EU-Parlament macht Fortschritte Richtung Gesetz zum Vertrag von Marrakesch

Am Montag, den 28. November legte der EU-Abgeordnete Max Andersson seinen Bericht für die EU-weite Umsetzung des Marrakesch-Vertrags über die Verordnung und Richtlinie beim Rechtsausschuss des Parlaments vor. Dieses Gesetz wird die Richtlinien innerhalb der EU-Mitgliedstaaten harmonisieren, die den Marrakesch-Vertrag für seh- und andere lesebehinderte Menschen in EU-weit geltendes Recht und einzelne Gesetze der jeweiligen Mitgliedstaaten überführen sollen.   Sein Bericht unterstützt im Wesentlichen den Vorschlag der EU-Kommission. Andersson erklärte, seine 8 Ergänzungen zielten darauf ab, verbindliche Ausnahmen zum Urheberrecht für Blinde und Sehbehinderte innerhalb der EU und für den weltweiten Austausch von Werken zu stärken und klarer herauszuarbeiten. Diese Ausnahmen beziehen sich auf den Ausschluss kommerzieller Verfügbarkeits- und Vergütungsklauseln, die Einschränkung durch technische Schutzmaßnahmen und die Verpflichtung autorisierter Einrichtungen, Werke miteinander auszutauschen.  Er sagte, es dürfe EU-Mitgliedstaaten nicht gestattet sein, Gesetzeseinschränkungen jedweder Art, wie etwa Vergütungs- und kommerzielle Verfügbarkeitsklauseln, aufzuerlegen, was“gegen die Zielsetzung des Marrakesch-Vertrags verstößt”. Er fügte hinzu, dass “der Grund für das Bestehen des Marrakesch-Vertrags eben genau darin liegt, dass die Verlagsindustrie es nicht geschafft hat, Werke in für Blinde und Sehbehinderte zugänglichen Formaten anzubieten”.

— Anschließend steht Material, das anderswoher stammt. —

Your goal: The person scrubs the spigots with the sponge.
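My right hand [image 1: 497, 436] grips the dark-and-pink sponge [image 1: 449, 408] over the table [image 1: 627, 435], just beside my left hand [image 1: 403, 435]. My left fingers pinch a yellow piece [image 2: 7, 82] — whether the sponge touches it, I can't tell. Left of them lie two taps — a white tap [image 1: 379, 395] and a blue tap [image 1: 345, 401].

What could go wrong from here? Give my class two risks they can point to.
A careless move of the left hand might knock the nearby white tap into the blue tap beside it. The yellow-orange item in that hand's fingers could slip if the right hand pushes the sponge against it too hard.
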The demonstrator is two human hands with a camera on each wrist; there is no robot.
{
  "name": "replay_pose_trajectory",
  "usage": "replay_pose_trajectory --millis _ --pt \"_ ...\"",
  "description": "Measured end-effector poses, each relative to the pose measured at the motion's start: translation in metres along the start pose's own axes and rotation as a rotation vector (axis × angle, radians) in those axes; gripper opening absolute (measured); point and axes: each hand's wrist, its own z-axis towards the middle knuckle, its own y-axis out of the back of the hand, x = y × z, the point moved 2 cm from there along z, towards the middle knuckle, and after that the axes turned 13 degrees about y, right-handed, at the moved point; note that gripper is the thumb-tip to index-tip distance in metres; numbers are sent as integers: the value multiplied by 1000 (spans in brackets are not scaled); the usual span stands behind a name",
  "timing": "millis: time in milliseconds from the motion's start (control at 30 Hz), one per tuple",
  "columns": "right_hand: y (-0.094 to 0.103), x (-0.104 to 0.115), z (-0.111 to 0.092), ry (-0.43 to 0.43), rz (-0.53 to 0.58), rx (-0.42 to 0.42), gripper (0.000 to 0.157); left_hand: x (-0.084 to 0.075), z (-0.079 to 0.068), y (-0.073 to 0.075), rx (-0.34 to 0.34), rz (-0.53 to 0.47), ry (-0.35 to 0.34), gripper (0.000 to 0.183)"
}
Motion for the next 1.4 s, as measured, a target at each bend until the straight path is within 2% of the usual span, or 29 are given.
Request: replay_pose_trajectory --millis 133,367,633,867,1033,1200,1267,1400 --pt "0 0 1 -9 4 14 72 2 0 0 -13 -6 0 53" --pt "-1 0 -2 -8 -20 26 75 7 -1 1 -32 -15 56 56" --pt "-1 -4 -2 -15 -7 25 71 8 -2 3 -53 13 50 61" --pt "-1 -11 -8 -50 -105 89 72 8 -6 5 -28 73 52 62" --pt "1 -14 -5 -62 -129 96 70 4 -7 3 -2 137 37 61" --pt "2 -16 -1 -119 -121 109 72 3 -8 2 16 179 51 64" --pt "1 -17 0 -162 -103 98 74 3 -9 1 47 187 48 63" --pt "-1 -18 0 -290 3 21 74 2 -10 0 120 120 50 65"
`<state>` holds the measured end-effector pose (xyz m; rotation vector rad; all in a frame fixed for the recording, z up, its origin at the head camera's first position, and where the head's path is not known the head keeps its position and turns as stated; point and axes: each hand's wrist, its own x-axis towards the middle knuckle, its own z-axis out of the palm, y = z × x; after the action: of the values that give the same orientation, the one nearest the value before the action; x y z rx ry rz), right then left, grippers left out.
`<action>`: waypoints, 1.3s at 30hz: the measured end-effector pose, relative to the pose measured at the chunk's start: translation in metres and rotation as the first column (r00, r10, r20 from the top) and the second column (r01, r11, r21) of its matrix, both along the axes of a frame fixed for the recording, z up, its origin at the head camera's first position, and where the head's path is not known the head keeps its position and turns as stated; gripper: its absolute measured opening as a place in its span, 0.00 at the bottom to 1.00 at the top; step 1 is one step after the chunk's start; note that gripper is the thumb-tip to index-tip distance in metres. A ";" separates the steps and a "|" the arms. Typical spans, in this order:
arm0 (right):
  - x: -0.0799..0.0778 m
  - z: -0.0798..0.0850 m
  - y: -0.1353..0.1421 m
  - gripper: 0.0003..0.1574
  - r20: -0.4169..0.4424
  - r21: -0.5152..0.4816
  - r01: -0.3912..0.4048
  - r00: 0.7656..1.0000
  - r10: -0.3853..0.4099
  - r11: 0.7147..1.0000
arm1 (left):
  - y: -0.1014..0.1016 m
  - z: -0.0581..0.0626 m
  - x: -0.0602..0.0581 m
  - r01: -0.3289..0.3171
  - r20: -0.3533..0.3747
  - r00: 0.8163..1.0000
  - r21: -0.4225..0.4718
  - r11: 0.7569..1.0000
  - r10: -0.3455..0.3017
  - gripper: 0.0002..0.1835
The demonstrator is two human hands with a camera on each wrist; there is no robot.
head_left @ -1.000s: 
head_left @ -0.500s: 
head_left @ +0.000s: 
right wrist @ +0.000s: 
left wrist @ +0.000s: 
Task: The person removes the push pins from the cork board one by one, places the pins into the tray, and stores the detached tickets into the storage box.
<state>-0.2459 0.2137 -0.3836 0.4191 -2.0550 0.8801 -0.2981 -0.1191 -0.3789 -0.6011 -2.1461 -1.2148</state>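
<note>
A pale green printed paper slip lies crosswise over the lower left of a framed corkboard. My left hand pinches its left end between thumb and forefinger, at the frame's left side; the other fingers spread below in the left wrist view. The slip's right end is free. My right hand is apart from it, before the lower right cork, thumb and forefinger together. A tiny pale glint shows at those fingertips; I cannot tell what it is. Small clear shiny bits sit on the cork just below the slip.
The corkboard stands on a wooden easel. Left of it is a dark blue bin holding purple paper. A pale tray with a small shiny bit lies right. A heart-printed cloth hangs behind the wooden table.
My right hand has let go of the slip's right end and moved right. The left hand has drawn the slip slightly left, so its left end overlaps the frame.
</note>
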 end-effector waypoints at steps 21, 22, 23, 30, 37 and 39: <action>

Die EU-Kommission wurde durch die Leiterin der Sektion Urheberrecht der Generaldirektion Kommunikation, Inhalte und Technologien (Connect), Maria Martín Prat vertreten. Sie beschrieb das Gesetz als die Schaffung einer “verbindlichen Ausnahme für Lesebehinderte, die den Austausch formatierter Werke innerhalb und außerhalb der EU ermöglicht”. Sie wies zudem darauf hin, dass sie die Antwort auf “einen speziellen, zielgerichteten Fall eines vollständigen Marktversagens ” sei und dass “wir nicht wollen, dass ohnehin schwierige Umstände diese Ausnahme noch zusätzlich erschweren”.     Sie sagte, dieses Gesetz stelle einen parallelen, unabhängigen Prozess zur EU-weiten Ratifizierung des Marrakesch-Vertrags dar, der die Zustimmung durch die EU-Mitgliedstaaten im Rat erwarte, der jedoch hinsichtlich der Gesetzeskompetenz bei der Ratifizierung des Vertrags Bedenken geäußert hatte.  Damit nahm sie Bezug auf die erwartete Stellungnahme des Europäischen Gerichtshofs zur EU-Kompetenz, den Vertrag zu ratifizieren. 

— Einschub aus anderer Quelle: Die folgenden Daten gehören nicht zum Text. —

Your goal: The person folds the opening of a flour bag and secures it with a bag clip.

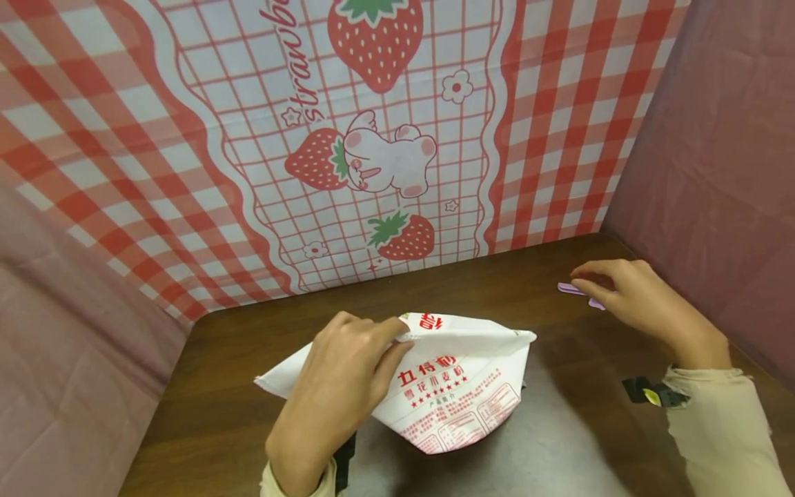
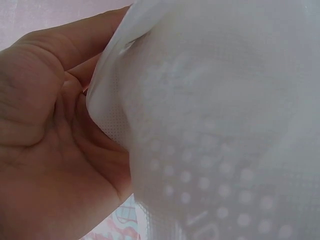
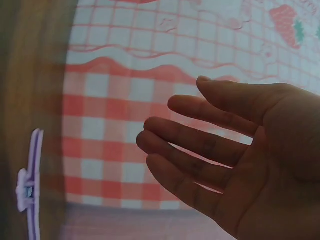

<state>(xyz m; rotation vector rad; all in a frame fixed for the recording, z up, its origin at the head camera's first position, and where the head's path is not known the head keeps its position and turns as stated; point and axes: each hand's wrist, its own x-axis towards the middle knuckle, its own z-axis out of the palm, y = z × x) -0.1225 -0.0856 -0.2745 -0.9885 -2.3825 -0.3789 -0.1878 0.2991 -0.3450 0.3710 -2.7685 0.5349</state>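
Observation:
A white flour bag [image 1: 459, 386] with red print stands in front of me, its top edge folded over. My left hand [image 1: 341, 373] pinches the fold near the middle, between thumb and fingers. Up close in the left wrist view, the bag's white woven side [image 2: 215, 120] fills most of the picture, beside the palm [image 2: 55, 145]. My right hand [image 1: 621, 297] is over the back right of the table, with loosely bent fingers and nothing in them. Just below its fingertips lies a slim lilac clip [image 3: 32, 185], partly covered by the hand in the head view.
The brown wooden table [image 1: 242, 386] has a greyish sheen in front of the bag. A red-and-white strawberry cloth [image 1: 559, 138] hangs at the back, with pink cloth walls [image 1: 727, 172] on both sides.

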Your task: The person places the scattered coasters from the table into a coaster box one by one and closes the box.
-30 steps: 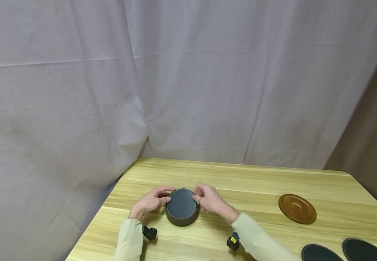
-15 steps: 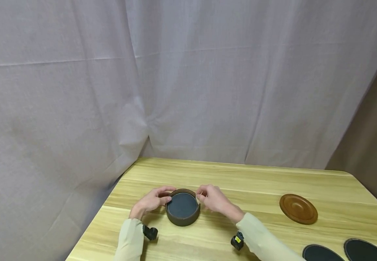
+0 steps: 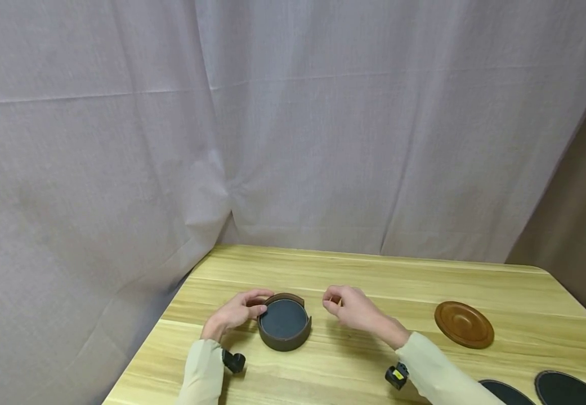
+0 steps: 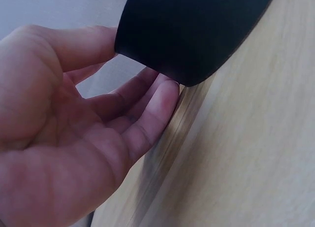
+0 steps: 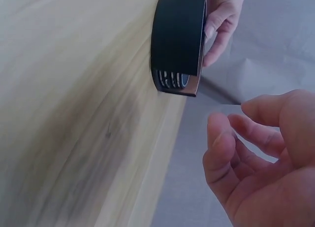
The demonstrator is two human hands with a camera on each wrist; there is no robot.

Der Rechtsausschuss wird am 31. Januar 2017 über Anderssons Bericht abstimmen. Zuvor müssen Ergänzungen der unterschiedlichen politischen Gruppen und Stellungnahmen des Kultur- und des Petitionsausschusses berücksichtigt werden. Über Verordnung und Richtlinie wird voraussichtlich im Plenum des EU-Parlaments im April beraten und abgestimmt. Die EBU und die WBU nehmen aktiv an diesem Prozess teil. 

Sobald das Parlament einen endgültigen Text abgesegnet hat, muss, damit das Gesetz EU-weit geltendes Recht wird, eine Einigung mit den EU-Mitgliedstaaten in “Trilog”-Debatten zwischen EU-Parlament, Rat und Kommission erzielt werden. 

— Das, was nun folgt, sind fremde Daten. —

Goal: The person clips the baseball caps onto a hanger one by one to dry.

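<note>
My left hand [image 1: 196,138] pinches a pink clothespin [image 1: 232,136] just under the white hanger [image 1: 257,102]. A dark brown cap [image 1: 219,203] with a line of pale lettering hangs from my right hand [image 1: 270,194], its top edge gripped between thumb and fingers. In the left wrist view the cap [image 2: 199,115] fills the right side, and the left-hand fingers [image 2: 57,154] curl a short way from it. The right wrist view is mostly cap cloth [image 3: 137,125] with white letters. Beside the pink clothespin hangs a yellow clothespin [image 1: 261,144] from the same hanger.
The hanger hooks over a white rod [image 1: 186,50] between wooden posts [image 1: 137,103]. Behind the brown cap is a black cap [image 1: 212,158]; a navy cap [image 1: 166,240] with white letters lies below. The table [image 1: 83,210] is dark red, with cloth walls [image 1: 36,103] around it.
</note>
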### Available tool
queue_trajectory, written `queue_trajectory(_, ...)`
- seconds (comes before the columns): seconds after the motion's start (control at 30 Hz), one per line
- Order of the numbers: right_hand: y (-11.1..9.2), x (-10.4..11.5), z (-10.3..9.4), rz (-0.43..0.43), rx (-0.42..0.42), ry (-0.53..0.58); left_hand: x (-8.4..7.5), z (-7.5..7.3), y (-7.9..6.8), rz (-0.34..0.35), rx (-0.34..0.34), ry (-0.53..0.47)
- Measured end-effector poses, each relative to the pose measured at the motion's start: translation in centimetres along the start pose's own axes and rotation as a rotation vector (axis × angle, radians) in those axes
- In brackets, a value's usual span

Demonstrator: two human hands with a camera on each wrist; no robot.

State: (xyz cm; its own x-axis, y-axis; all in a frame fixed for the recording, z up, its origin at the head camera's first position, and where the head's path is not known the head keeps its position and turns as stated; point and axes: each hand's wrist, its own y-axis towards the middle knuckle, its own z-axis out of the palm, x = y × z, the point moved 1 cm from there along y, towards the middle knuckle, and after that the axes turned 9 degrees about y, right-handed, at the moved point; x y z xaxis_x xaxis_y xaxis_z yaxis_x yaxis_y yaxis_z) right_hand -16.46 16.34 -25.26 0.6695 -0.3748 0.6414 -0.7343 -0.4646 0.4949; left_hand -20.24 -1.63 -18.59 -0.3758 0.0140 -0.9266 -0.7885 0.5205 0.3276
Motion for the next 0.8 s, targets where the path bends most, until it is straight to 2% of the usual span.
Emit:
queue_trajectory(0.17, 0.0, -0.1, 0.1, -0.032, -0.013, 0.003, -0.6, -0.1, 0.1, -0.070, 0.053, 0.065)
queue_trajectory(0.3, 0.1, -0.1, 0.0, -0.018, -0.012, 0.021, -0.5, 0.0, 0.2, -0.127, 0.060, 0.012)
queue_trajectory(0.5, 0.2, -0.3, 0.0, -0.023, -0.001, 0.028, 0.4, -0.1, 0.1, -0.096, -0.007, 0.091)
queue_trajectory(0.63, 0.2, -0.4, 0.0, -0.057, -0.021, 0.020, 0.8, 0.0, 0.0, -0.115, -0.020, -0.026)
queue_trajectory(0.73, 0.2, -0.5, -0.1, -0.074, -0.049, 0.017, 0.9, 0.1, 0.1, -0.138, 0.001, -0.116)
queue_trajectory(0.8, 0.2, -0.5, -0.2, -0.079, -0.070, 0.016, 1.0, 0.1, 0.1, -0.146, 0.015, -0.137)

Auch sei darauf hingewiesen, das die Lobby der Verlagsindustrie bei diesem Prozess ebenfalls sehr aktiv war, sowohl in Brüssel selbst als auch in einigen Ländern wie Deutschland. Sie wollte ihre Anliegen bei politischen Entscheidungsträgern durchsetzen, damit diese den Zielen des Marrakesch-Vertrags Steine in den Weg legen.

Von David Hammerstein, EU-Beauftragter für die Weltblindenunion.